Nothing is worse than being written off as a platonic girl friend with a guy you like when you’d do anything to be his actual girlfriend. You’re pretty much in love with this guy, but in order for him to see you as a true girlfriend contender, you need to do these 10 things:
- Give him space. He might be super attracted to you and actually really like you, but one thing that will always be at the top of his list is his freedom. The second he gets an inkling that you’re impinging on the independence he needs and wants so much, he’s going to keep you in the girl friend zone. Don’t get possessive of him. Let him come to you, otherwise, he might put you in the “crazy” girl category (even if you’re literally just showing your interest in a non-crazy way).
- Have your own life.
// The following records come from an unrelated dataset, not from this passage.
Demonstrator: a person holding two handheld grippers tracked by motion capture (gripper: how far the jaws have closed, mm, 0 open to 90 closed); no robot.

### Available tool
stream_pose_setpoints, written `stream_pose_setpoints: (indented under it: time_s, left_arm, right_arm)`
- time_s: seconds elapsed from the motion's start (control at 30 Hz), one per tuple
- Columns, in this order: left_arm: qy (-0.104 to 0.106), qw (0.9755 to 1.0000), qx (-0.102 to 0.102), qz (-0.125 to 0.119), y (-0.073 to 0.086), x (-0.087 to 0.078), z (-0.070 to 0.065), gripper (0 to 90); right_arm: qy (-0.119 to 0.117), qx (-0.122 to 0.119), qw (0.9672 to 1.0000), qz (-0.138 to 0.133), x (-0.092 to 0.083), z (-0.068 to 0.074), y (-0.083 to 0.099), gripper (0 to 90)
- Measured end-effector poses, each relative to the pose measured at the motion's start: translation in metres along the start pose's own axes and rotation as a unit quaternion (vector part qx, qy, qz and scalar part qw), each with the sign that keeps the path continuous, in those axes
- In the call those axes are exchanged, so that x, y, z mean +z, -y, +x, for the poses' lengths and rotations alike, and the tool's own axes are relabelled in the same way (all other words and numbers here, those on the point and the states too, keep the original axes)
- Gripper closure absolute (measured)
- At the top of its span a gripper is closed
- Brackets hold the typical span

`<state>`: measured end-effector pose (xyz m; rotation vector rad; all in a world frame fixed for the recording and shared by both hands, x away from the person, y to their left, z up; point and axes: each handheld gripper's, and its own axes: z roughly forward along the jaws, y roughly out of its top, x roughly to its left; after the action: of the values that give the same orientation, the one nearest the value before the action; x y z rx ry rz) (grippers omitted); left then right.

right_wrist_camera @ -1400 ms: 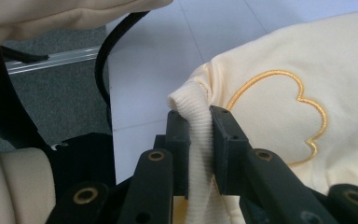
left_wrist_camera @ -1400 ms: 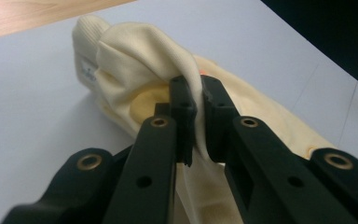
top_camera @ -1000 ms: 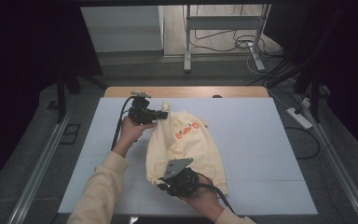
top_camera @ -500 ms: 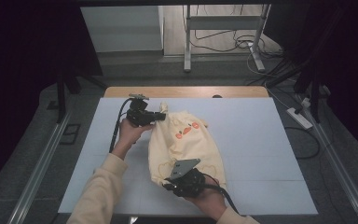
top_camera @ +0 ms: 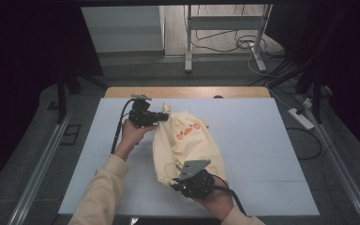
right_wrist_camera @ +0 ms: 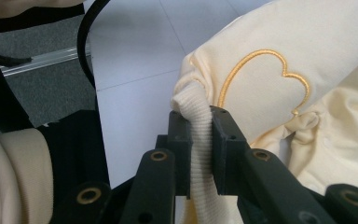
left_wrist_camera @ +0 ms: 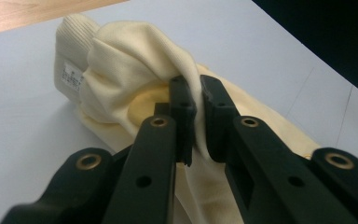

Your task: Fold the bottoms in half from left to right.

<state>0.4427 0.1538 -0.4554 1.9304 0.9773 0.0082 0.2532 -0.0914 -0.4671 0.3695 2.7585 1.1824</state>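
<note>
A cream-yellow sweatshirt (top_camera: 190,143) with small orange motifs lies bunched in the middle of the white table (top_camera: 262,136). At the garment's far end, my left gripper (top_camera: 163,117) is shut on a fold of the fabric; in the left gripper view the cloth (left_wrist_camera: 135,60) is pinched between the jaws of the left gripper (left_wrist_camera: 196,100), with a ribbed edge and a label behind it. My right gripper (top_camera: 178,185) holds the near end. In the right gripper view, the right gripper (right_wrist_camera: 200,123) is shut on a ribbed band (right_wrist_camera: 198,140), beside an embroidered outline (right_wrist_camera: 261,74).
The table's wooden far edge (top_camera: 187,92) shows beyond the white sheet. A metal stand (top_camera: 225,28) and cables lie on the floor behind, and a power strip (top_camera: 301,118) at the right. A rail (top_camera: 42,164) runs along the left side.
My right hand has shifted a little to the right with the garment's near end in its gripper. The left hand has stayed put.
</note>
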Motion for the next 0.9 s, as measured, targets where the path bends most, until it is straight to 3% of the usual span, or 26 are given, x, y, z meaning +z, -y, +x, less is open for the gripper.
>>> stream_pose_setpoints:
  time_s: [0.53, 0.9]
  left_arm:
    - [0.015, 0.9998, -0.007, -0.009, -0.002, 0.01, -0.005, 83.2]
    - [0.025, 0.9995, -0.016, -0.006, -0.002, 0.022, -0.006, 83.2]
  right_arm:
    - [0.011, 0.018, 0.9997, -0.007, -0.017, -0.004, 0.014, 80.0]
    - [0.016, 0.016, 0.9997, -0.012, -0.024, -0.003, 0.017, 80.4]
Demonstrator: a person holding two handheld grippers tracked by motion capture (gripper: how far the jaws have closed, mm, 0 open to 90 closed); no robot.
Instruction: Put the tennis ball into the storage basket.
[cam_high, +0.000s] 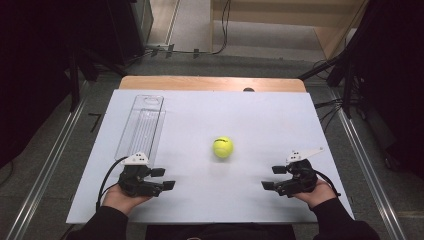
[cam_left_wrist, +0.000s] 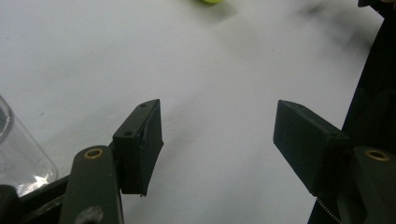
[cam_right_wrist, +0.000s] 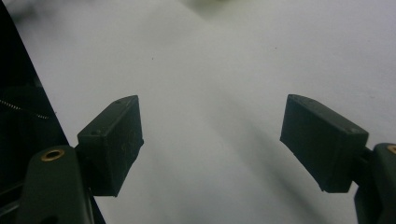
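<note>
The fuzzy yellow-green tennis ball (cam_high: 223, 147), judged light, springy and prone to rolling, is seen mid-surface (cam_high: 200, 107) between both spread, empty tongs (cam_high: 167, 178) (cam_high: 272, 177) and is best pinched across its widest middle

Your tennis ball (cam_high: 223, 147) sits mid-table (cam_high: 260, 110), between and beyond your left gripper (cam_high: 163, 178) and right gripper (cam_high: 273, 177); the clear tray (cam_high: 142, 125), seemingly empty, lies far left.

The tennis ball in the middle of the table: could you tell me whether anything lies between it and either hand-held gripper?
Nothing visible does. The tennis ball sits alone on bare white table; the left hand-held gripper and right hand-held gripper both have open jaws. The clear tray lies off to the left.
</note>
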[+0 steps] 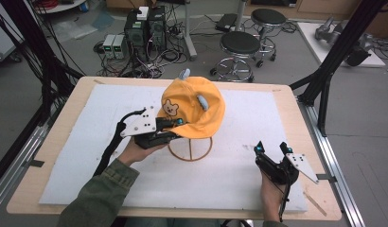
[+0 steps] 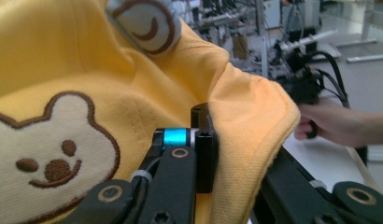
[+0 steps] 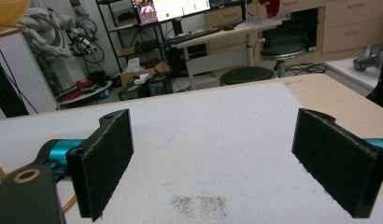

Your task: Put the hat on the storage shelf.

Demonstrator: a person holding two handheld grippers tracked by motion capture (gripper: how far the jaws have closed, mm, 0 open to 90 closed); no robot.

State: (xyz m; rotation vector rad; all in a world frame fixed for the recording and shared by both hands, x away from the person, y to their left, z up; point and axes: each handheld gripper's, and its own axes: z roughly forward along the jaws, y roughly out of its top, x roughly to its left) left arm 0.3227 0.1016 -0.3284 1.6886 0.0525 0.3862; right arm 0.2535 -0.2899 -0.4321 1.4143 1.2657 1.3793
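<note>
A yellow cap [image 1: 192,106] with a bear patch [image 1: 170,108] and small grey ears sits on a round wire stand [image 1: 190,151] in the middle of the white mat. My left gripper [image 1: 175,124] comes in from the left and is shut on the cap's brim. In the left gripper view the yellow brim [image 2: 255,121] is pinched between the jaws of my left gripper [image 2: 236,154], with the bear patch [image 2: 45,140] to their left. My right gripper [image 1: 272,149] rests near the front right of the mat, open. Nothing lies between the pads [image 3: 105,158] of my right gripper [image 3: 222,154].
A white foam mat [image 1: 88,142] covers most of the wooden table [image 1: 50,123]. Black frame posts [image 1: 324,90] stand at the table's right and left. Stools [image 1: 239,45] and computer boxes are on the floor behind. A faint grey smudge [image 3: 199,205] marks the mat.
</note>
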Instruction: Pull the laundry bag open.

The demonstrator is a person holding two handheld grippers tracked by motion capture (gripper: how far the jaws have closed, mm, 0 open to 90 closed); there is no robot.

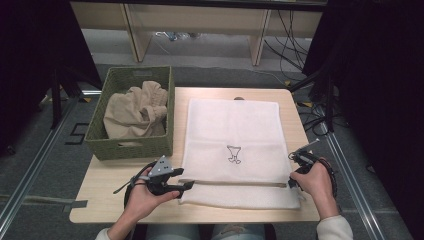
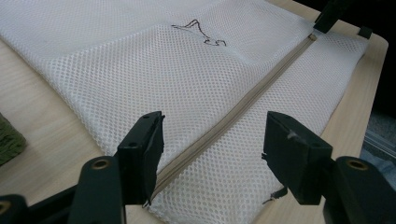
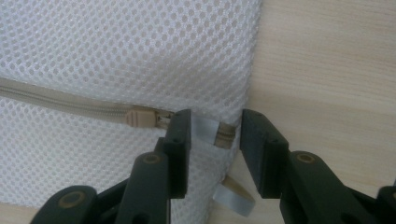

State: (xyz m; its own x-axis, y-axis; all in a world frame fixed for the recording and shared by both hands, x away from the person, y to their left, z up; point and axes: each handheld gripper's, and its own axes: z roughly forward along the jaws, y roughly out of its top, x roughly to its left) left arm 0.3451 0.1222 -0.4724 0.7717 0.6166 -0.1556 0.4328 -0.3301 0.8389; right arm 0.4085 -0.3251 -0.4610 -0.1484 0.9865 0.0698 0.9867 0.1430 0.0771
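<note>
Open claw (image 3: 212,140) astride zipper pull (image 3: 205,127)

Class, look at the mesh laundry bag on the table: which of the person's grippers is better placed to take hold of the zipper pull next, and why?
The right gripper, probably. Its open jaws straddle the zipper's end, with the zipper pull just beside one jaw. The left gripper hangs open over the other end of the mesh bag, far from the pull.

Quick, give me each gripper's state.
Left gripper: open, jaws straddling the mesh bag zipper's end.
Right gripper: open, jaws around the zipper pull tab.
</note>
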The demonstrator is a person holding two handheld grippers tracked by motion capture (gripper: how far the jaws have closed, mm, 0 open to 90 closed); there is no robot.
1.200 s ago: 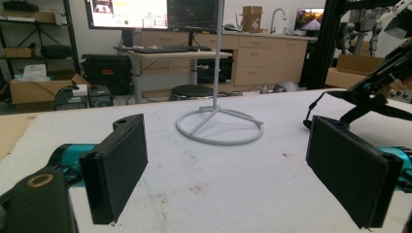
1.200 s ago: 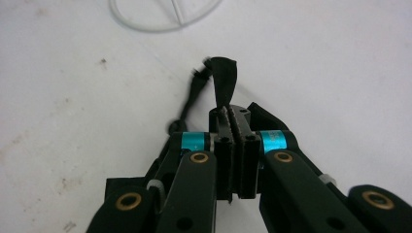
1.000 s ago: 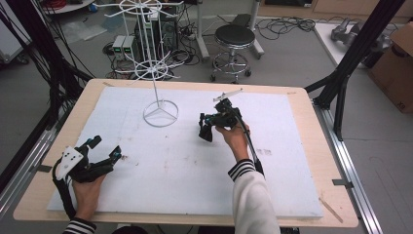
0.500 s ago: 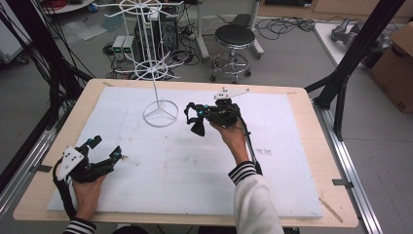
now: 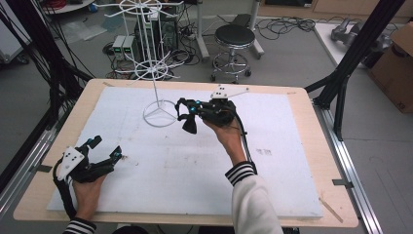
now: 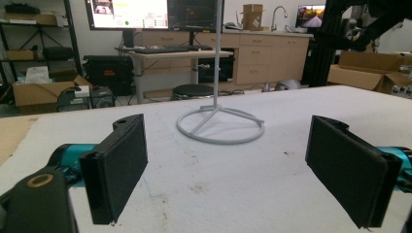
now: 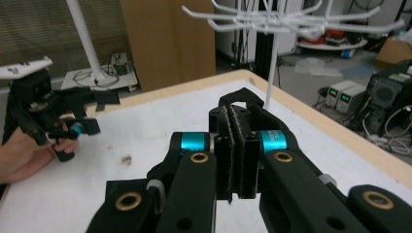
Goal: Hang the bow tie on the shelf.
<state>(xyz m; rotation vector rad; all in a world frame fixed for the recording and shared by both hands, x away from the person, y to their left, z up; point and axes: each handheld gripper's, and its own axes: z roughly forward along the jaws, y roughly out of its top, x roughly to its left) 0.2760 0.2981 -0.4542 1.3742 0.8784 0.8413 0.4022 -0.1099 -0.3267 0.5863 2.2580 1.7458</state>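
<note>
Pads of the right gripper (image 7: 235, 145) are pressed flat together with nothing between them, and the person holds it raised above the white mat (image 5: 204, 165), nose turned toward the wire display stand (image 5: 155, 63). In the high view that gripper (image 5: 189, 121) hangs just beside the stand's ring base (image 5: 159, 117), near but apart from it. From here the main risk, as I judge it, is a knock: the stand is light, tall and top-heavy with its spread of hooks (image 7: 291, 19), so a sideways brush from the closed jaws or the trailing cable could tip it or slide it across the mat. With the jaws together, nothing can be grasped until they part, and opening them too close to the thin pole (image 7: 272, 63) could push it away. The left gripper (image 5: 100, 156) rests low at the mat's near corner, its jaws wide apart and holding nothing, well apart from the stand (image 6: 218, 124), too far to steady it.
</note>
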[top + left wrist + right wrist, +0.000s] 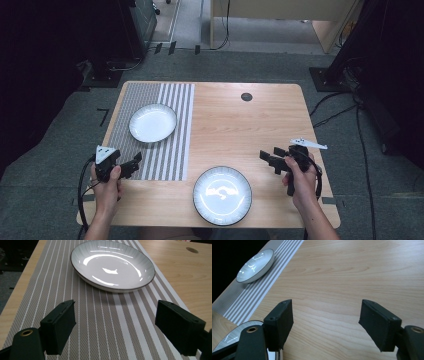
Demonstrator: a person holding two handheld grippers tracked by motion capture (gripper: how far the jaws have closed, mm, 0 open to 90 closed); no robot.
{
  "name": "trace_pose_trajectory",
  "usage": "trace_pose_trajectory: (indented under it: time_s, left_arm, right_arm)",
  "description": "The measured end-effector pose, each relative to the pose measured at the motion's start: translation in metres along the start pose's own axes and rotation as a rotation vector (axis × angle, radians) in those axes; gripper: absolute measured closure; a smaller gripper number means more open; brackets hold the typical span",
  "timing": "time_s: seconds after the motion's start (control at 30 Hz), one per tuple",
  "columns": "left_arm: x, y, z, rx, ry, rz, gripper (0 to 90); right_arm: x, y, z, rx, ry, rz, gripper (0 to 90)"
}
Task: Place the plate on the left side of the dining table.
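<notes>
High view: I see my left gripper (131,163) hovering at about seven o'clock over the striped placemat (172,145), jaws spread and empty, aimed toward the far plate (153,123) that sits on the mat near ten o'clock. My right gripper (270,159) hangs at roughly four o'clock, also spread with nothing between the jaws, pointing inward across bare wood. The near plate (222,195) rests at six o'clock on the wooden table (250,125), just beside the mat's corner. I judge both tools are held wide to be ready to take a plate by its rim. A small dark grommet (246,97) sits near twelve o'clock. Around the table I see grey carpet, trailing cables and dark equipment stands.
</notes>
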State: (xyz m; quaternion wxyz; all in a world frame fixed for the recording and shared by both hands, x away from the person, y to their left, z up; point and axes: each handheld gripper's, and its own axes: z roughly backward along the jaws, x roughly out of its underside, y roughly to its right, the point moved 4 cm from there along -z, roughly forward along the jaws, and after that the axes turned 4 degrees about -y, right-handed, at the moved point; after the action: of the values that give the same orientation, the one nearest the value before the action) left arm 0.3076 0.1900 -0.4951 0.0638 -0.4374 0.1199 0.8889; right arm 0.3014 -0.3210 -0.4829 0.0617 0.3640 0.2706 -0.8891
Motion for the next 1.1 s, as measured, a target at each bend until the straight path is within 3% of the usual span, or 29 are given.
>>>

Before you even THINK about being someone’s girlfriend, be your own best friend first. When you start living your life in the way that makes you happy, people want to be around you naturally, including the guy you have your eye on. The best thing to do is to realize that you’ve already got an awesome life and he’d be a fun addition, not a necessity. Being fulfilled all on your own is hot AF.
- Be the best version of yourself. Quit putting yourself down. it’s so easy to assume that he would never go for a girl like you…but now you’re just bullying yourself. You’ll never be the perfect girlfriend in his eyes if you don’t believe that you’re totally and 100 percent amazing, worthy, and an all-around catch. Embrace your uniqueness. There’s no one else on earth like you. You’ve got something very special to offer him. Now believe it!
- Don’t give him too much attention. You don’t want to be following him around like a lost little puppy, as tempting as that may be. He already knows that you like him, so don’t worry about proving it to him — you’re just gonna creep him out (dumb but true). The next time you feel the urge to reach out to him, maybe don’t this time and see if he talks to you. You’re playing hard to get in a subtle way and it makes you seem more valuable. Every little bit helps!
- Don’t let him talk to you about his girl problems. He might be doing it to make you jealous, which is a good sign, but how are you supposed to know his motives? Since you can’t know for sure, It’s best to just shut the conversation down when he brings it up. Don’t let him put you in the friend zone by confiding in you about his girl troubles. A part of him may be hoping that you’ll shut it down, thereby letting him know you’re into him. You don’t even want to picture him with another woman, let alone give him advice on how to get her. He’ll never ask you for girl advice again after that.
- Don’t talk to him about your guy problems. You might think it’s a good idea to talk about your flings with him to spawn a little jealousy, but guys can get really insecure about girls, especially if they were planning on asking you out. Just don’t even bring it up. You want to keep up that fairy tale vibe you’ve got going. One mention of another guy and he’ll take that as a sign to move on to the next girl he likes and you’ll regret you ever brought it up.
- Be a little mysterious and leave some things to the imagination. Although you’re not going to talk about the other guys you’re seeing, you can still give him a little nudge of “you’d better hurry up and ask me out” by alluding to your hectic dating life. If he asks what you’re up to tonight, just say “nothing” in a sly kinda way. You’re not outright saying it, but he knows what you mean by “nothing.” That could just light a fire in him to ask you out.
- Don’t talk about your sex adventures with him. Guys are weird about girls having sex with anyone else but them. I’ve talked to multiple guy friends who have said that their attraction for a girl goes down if they know she’s had a lot of sex because it means that she’s easy. That’s a ridiculous double standard since you should be able to have sex with whoever you want, whenever you want (and you should), but that’s just how most guys’ brains work. I guess you could say that most guys like a challenge. Deflect any questions he asks about sex; just shrug your shoulders and let him imagine the rest.
- Try not to control the situation. I’ve driven guys away by being too forward and I swear I think I’ve finally learned my lesson for good. Guys like chasing girls. That’s just usually how the stereotype goes, and it’s kinda true. Although they “like” to do it, it doesn’t mean they always have the tenacity or courage to follow through with their desires, which is when you can give a little nudge. Touch his shoulder, tease him, show an interest in him. Any more than that and guys will tend to sink away due to being out-gamed by you. (Then again, if he’s scared off by an independent woman, maybe he’s not worth your attention.)
- Whatever you do, don’t get weird. Yeah, it’s hard to do, but try your hardest to not get weird when he seems to be treating you like just a friend. Remember that people go through phases when it comes to crushes. He might be very well on his way to falling in love with you, but don’t shut down or get awkward when you find out he’s dating other people or tells you what a good friend you are. You could be THIS close to a full blown relationship. Just try to hold it together until then.